The legendary kings of Sweden (sagokonungar, sagokungar, lit. 'saga kings / fairy tale kings') according to legends were rulers of Sweden and the Swedes who preceded Eric the Victorious and Olof Skötkonung, the earliest reliably attested Swedish kings. The stories of some of these kings may be embellished tales of local rulers or chiefs that actually existed. For example, Hygelac (500 A.D.) is believed to have historical basis due to his name being attested in Frankish, English, Danish and Icelandic sources. But the historicity of most legendary kings remains impossible to verify due to a lack of sources. The modern Swedish monarchy considers Eric the Victorious to have been the first King of Sweden.

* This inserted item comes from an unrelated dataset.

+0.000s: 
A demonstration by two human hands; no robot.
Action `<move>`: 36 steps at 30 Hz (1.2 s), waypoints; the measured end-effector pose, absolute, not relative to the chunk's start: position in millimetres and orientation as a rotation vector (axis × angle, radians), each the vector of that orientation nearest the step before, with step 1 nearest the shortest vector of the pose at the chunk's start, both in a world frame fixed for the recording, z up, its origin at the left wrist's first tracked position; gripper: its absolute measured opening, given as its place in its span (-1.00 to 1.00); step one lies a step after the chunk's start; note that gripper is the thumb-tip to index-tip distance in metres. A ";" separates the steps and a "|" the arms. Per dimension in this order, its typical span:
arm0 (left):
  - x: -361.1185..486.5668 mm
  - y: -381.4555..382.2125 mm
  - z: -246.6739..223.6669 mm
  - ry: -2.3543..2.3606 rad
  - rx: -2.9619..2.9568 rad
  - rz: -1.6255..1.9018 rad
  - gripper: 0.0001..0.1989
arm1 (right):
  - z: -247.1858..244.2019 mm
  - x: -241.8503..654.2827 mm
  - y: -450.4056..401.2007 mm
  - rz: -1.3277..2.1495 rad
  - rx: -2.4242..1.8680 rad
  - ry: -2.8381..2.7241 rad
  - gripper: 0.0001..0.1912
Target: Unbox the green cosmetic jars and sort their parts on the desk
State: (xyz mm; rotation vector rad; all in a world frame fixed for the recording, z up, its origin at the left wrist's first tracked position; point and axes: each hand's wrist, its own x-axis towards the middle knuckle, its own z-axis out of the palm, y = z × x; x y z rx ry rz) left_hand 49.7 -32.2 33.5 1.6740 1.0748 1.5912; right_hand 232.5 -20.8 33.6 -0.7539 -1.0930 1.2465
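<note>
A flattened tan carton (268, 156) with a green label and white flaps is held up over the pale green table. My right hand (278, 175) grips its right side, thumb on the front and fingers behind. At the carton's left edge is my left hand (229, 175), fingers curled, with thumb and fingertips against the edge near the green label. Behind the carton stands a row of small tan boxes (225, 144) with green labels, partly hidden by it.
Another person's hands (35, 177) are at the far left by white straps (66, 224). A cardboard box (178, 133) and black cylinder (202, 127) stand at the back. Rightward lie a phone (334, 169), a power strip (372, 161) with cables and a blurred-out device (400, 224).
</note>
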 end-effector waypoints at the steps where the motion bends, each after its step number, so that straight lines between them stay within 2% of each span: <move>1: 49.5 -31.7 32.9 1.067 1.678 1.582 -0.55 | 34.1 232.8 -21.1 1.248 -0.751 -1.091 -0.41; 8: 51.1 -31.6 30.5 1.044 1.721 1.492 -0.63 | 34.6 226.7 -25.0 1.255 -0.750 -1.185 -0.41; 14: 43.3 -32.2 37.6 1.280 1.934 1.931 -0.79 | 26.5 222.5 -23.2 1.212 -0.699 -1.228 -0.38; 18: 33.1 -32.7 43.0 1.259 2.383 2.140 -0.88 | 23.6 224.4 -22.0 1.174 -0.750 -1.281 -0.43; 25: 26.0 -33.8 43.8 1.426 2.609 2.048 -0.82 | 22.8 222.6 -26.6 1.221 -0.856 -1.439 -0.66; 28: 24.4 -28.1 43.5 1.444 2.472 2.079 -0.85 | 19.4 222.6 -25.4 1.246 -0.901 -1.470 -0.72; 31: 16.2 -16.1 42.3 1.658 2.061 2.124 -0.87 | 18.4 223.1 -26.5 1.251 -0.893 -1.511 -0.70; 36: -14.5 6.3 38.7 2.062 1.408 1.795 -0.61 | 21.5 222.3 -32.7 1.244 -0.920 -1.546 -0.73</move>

In medieval Swedish lists of kings, the figure generally represented as the first king of Sweden is Olof Skötkonung, the first Christian king of Sweden and the first Swedish king to mint coins. The earlier kings are for the most part only attested in Icelandic sagas, sometimes contradictory mixtures of myths and poetry, written in the 11th–13th centuries, several centuries after the events described in them. What is genuine history and what is myth and legend in the sagas is impossible to determine today, and everything contained in them must as such be regarded as legendary, if not fictional. The earliest legendary dynasty, the Ynglings, may be an entirely invented sequence of kings, serving to justify and legitimize the later dynasties and rulers in Scandinavia who claimed descent from them. Many of the legendary kings would have ruled during the Migration Period (c. 375–550) and subsequent Vendel Period (c. 550–790), but larger political structures in Scandinavia (i. e. the medieval kingdoms of Sweden, Norway and Denmark) are not believed to have formed and centralized until the Viking Age.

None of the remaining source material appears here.